Midnight special: Porsche's race-bred 924 Carrera GT driven (CAR archive, 1981)

Published: 13 September 2016

► First drive of Porsche’s Le Mans-bred 924 Carrera GT
► Wide body, turbocharged, intercooled and 105bhp per litre
► ‘Grip akin to a barnacle’s on the bottom of a trawler’

Porsche Carrera GT: is this merely the basis of a great racing car, beautiful but unattainable? Certainly not, says Steve Cropley. It is no less than the forerunner of the 170mph, 30mpg, 1990s supercar…

It was probably the mud we splashed on the Porsche Carrera GT’s polyurethane nose-cone that caused the trouble. It most likely raised the car’s coefficient of drag and slowed its progress through the air. Or perhaps it was the radio aerial, left negligently erect, that not only increased the Porsche’s Cd, normally a svelte 0.34, but its frontal area as well. One way or another, things were not quite right. This car had run at full noise in both directions on CAR’s proverbial private test road (somewhere north of London) but it couldn’t match the top speed claimed for it. The frustrating thing about 150mph, is not quite being able to attain it…

It may not seem reasonable to have been thinking dark things about the fleetest of Porsche 924s as we headed gently back towards civilisation with 5000rpm and 135mph on the clock. But I had been promised 149mph out of this car (which We All Know means 153-154 in Porsche’s conservative performance figure parlance), yet I had been unable, in half an hour of trying, to beat 145. Sometimes the car had battled to hold 140. I tell you no lie; it was annoying.

Such is the breadth of the Porsche Carrera GT’s performance, and the length of its legs, that it is a frustration to find that both surrender below 150mph, the speed barrier beyond which none but the serious performance cars go. There are some big saloons and heavyweight, Detroit-engined ‘personal’ cars that can beat 130mph, a few which can reach 140, but none in serious production than can get to 150mph. It takes a finely developed car, built purely for its performance, to beat the barrier and, sentimentally speaking, the Porsche Carrera GT deserves to be in the group. Such is the car’s supreme stability and feeling of purpose that you often wish you could add 25 or 35mph to its top speed, not merely struggle for another 5mph.

Preoccupied as we were with the Carrera’s top speed, we did not manage to get the car itself into perspective until we were nearly home from a long but curiously calm day of photography and fast driving. The restraints of law had largely stayed our gait but we still gathered in a Toyota Genoa, adding an effortless 20-30mph to his wrung-out maximum cruise. It was then that a light shone. This Porsche, we remembered, is a 2.0-litre, four-cylinder coupe — beautifully refined and developed, perhaps — but still quite similar in size, accommodation, probably frontal area, even engine capacity and flexibility, to a Celica. The Carrera is directly related to a coupe which, at £9100 basic, does not cost vastly more than the top Celica’s £6500. Yet a performance comparison between the two would read like Cortina-versus-XJS.
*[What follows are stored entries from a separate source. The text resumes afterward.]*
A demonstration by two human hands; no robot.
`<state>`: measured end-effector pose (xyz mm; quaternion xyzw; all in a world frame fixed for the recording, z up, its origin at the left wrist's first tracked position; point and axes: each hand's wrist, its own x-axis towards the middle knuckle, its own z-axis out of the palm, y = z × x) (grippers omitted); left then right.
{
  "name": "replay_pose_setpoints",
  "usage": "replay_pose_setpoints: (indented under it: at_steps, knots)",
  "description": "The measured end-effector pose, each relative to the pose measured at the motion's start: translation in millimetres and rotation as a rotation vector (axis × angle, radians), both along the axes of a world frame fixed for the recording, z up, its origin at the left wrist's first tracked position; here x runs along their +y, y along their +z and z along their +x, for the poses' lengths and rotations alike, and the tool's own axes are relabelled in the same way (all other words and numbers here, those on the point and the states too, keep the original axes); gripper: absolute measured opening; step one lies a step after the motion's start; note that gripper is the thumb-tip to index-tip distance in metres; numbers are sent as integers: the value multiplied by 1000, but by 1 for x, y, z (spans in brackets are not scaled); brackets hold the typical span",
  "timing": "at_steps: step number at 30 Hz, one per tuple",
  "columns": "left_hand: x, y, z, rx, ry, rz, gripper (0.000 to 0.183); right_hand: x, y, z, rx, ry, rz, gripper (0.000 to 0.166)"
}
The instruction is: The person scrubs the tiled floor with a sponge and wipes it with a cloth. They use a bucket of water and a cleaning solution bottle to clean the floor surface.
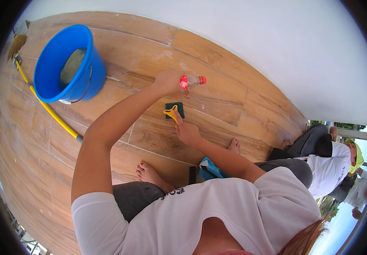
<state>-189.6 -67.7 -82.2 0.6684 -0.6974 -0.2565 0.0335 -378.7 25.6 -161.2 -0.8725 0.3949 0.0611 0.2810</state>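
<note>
My left hand (170,82) is closed around a clear plastic Coca-Cola bottle (193,82), held lying over with its red cap toward the right. In my right hand (188,131) is a yellow plastic hand tool (171,112) with a triangular, cut-out head, my index finger stretched along it. The tool's head rests over a square green scouring pad (179,107) on the wood-look tile floor (158,127). My fingers hide part of the bottle's label and the tool's handle.
At upper left stands a blue bucket (99,68) with murky grey contents. Beside it lie a yellow pole (48,108) and a broom (18,44). A white wall (250,38) bounds the floor. Blue material (209,169) sits between my legs. Another person (326,162) sits at right, others beyond.
</note>
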Motion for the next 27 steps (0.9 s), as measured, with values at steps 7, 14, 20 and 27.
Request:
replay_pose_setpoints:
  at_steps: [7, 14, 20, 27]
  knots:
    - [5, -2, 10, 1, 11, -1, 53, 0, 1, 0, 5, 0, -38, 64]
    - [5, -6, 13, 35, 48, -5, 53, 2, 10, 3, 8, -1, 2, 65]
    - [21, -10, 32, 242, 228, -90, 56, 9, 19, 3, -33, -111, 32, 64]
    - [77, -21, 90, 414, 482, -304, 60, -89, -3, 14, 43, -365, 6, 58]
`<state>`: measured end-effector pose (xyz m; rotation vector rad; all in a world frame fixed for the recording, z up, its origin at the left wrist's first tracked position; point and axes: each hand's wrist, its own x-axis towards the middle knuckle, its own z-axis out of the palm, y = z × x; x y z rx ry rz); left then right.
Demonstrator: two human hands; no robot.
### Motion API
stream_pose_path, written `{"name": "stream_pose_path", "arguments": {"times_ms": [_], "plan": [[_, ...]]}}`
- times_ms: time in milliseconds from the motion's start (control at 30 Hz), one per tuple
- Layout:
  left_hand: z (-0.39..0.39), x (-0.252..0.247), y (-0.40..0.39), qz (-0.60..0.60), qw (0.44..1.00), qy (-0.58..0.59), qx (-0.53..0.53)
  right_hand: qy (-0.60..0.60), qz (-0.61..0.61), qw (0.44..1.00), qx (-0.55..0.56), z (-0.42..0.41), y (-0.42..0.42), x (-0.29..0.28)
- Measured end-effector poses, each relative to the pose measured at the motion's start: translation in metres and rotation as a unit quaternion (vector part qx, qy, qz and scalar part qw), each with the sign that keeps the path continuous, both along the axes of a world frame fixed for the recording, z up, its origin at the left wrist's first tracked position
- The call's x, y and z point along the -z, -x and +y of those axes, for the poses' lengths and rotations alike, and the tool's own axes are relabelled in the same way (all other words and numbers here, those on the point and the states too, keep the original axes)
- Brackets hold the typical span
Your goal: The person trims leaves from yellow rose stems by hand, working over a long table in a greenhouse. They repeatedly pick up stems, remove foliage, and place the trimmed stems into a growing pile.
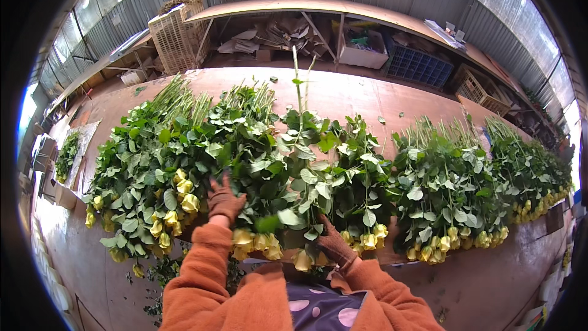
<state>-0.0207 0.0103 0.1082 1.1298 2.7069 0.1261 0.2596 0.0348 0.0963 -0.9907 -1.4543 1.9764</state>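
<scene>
My left hand [225, 200], in a brown glove, has its fingers spread over the leaves of a heap of yellow roses [183, 186]. Leaf motion blurs the fingertips, and no stem shows in its grasp. My right hand [337, 243], gloved alike, closes around a long yellow rose [302, 260] just above its bloom; leaves hide part of the fingers. That rose's stem [297, 87] points away from me, past the other cut ends. Between my hands lie more yellow blooms [259, 242], heads towards me.
The wooden table [349, 87] carries further rose bunches [450, 193] to the right, blooms along the near edge. Scattered leaves lie on it. Behind stand a shelf [321, 5], a stacked plastic crate [172, 37], a blue crate [418, 66] and a white box [363, 50]. Clippings [170, 271] lie below the near edge.
</scene>
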Motion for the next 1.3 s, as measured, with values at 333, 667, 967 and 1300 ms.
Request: {"name": "stream_pose_path", "arguments": {"times_ms": [333,667,967,1300], "plan": [[-0.015,0.012,0.173,-0.588,0.763,-0.27,-0.013,0.048,0.127,0.989,0.064,0.007,-0.013,0.007],[0.029,-0.018,-0.05,0.163,0.941,0.034,0.294,0.056,0.138,0.978,0.143,0.014,-0.028,0.017],[0.043,0.008,-0.136,-0.061,0.947,0.128,0.288,0.032,0.037,0.991,0.121,0.026,-0.041,0.022],[0.028,-0.021,-0.012,-0.063,0.986,0.101,0.114,0.062,0.047,0.99,0.114,0.017,-0.02,0.009]]}}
Even more links with the realm of reality were established when we wheeled the Carrera GT in for fuel. We’d driven the day without a fuel stop. The trip recorder showed 310miles, the fuel needle was slightly below one quarter full. The generous Porsche tank holds 18.5gallons, but at slightly more than 14 the pump stuttered for the first time, and at 14.2gallons it spilled a drop or two of fuel onto the Porsche’s black flank. Swift work with the calculator showed that we had returned about 22mpg on a run which included 20-30minutes of top speed runs, acceleration tests to 100mph from a standing start and rather a lot of two-miles-a-minute cruising. The car had done extraordinarily well.

In fact, had Mr Nichols  not returned similar figures from a car he’d previously had on brief German test, I would not have believed them. As it was, we subsequently discovered that 25mpg ought to be available to a brisk, smooth-driving owner who combines his urban running with some not-too-illegal motorway cruising and not too much A and B-road pressing on. Just how good would these Porsche people be at engineering a three-cylinder, 850cc turbocharged engine for cars of Metro size?
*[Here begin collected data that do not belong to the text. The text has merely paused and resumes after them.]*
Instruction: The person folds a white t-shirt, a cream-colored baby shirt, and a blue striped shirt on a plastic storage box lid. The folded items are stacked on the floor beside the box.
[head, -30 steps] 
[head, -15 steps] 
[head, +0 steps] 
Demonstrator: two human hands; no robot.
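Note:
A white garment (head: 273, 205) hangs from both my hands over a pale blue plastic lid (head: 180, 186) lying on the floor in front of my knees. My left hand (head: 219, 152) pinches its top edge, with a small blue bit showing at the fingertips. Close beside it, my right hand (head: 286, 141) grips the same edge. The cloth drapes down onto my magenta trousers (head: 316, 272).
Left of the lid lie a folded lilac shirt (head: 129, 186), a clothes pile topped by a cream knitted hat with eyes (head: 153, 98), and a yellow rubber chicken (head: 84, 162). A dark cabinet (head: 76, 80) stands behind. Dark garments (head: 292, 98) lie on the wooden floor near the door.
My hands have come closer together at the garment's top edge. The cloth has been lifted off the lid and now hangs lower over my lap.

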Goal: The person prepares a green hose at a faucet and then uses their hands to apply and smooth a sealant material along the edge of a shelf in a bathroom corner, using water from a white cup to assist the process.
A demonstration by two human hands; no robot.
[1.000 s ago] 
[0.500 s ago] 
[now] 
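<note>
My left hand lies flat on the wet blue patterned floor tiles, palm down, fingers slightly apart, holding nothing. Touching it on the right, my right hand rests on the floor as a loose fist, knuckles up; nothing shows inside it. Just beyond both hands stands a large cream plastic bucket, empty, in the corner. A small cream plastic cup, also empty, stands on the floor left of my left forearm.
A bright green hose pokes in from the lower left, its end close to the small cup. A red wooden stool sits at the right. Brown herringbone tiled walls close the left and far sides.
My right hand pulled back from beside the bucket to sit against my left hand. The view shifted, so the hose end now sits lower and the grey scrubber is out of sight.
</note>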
If this story has taken time to get around to the Porsche Carrera GT’s heritage, it is probably because, in this instance, it does not matter much. Naturally, ‘Carrera’ is a proud name. It commemorates an important class victory by an early 365 in a gruelling Mexican road race called Carrera Panamericana, in the early ’50s. Now, it is frequently used by Porsche for cars of competition background but road-going capability and function. The recent 2.7 and 3.0-litre Carreras have been better for road than track.
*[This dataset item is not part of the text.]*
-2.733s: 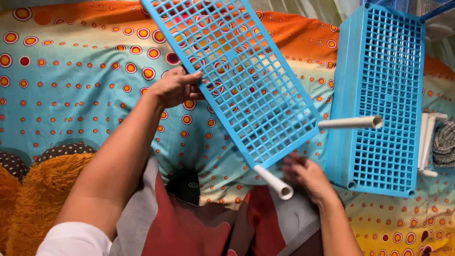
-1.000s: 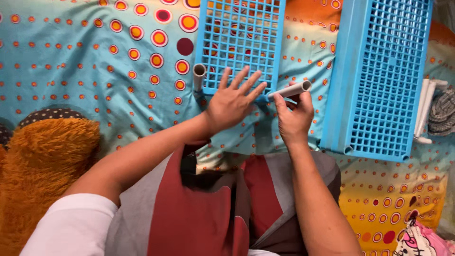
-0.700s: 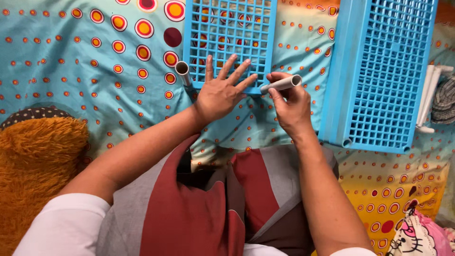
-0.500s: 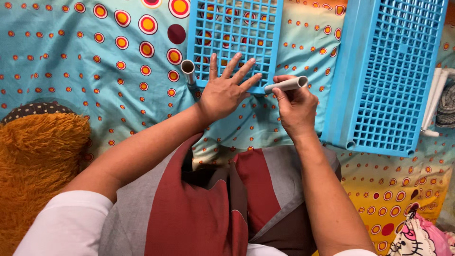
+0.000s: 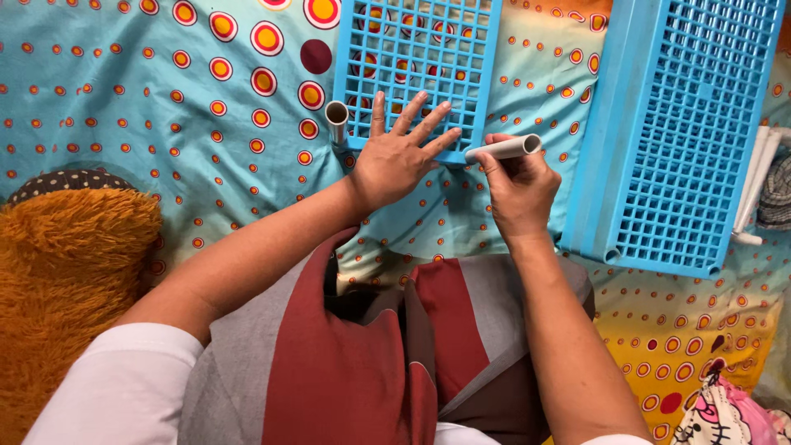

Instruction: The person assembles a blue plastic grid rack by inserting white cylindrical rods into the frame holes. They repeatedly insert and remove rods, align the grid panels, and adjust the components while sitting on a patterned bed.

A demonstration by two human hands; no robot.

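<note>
A blue plastic grid panel (image 5: pixel 412 49) lies flat on the dotted bedsheet. My left hand (image 5: pixel 395 152) rests flat on the panel's near edge with its fingers spread. A white tube (image 5: pixel 337 119) stands in the panel's near left corner. My right hand (image 5: pixel 515 185) grips a second white tube (image 5: pixel 504 148) at the panel's near right corner; the tube leans to the right.
A stack of blue grid panels (image 5: pixel 676 132) lies at the right. Several white tubes (image 5: pixel 754 185) and a checked cloth (image 5: pixel 774 194) sit beyond it. An orange furry cushion (image 5: pixel 66 280) is at the left. A pink printed bag (image 5: pixel 725 416) shows at the bottom right.
The panel was held up in both hands and now lies flat on the sheet. My left hand presses on it; my right hand has kept hold of the tube at the corner.
</note>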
Midnight special: Porsche 924 Carrera GT, April 1981

But the Carrera GT arm of the Porsche family tree is already withering. Only 400 GTs were built; they were intended to make a class of Porsche factory racer legal, only 75 of the cars were made with right-hand-drive, and every one was sold (for precisely £19,210) last year before they even saw a showroom. Only the newly-developed engine, the third generation 924 turbo with its intercooler and high compression, its tingling performance and stunningly-low fuel consumption, has a years-long future.

For all that, the Carrera GT provided the basis of the three turbocharged 924s which ran at Le Mans last year and finished sixth, 12th and 13th. Its existence will also allow the factory this year to field their 400bhp GT prototypes and for a group of privateers to run Carrera GTRs, the production racers which have 375bhp on tap (last year’s cars only had 320-330bhp) and are said to cost £35,000, all in. There is also claimed to be a 280bhp rally model on the way, called GTR.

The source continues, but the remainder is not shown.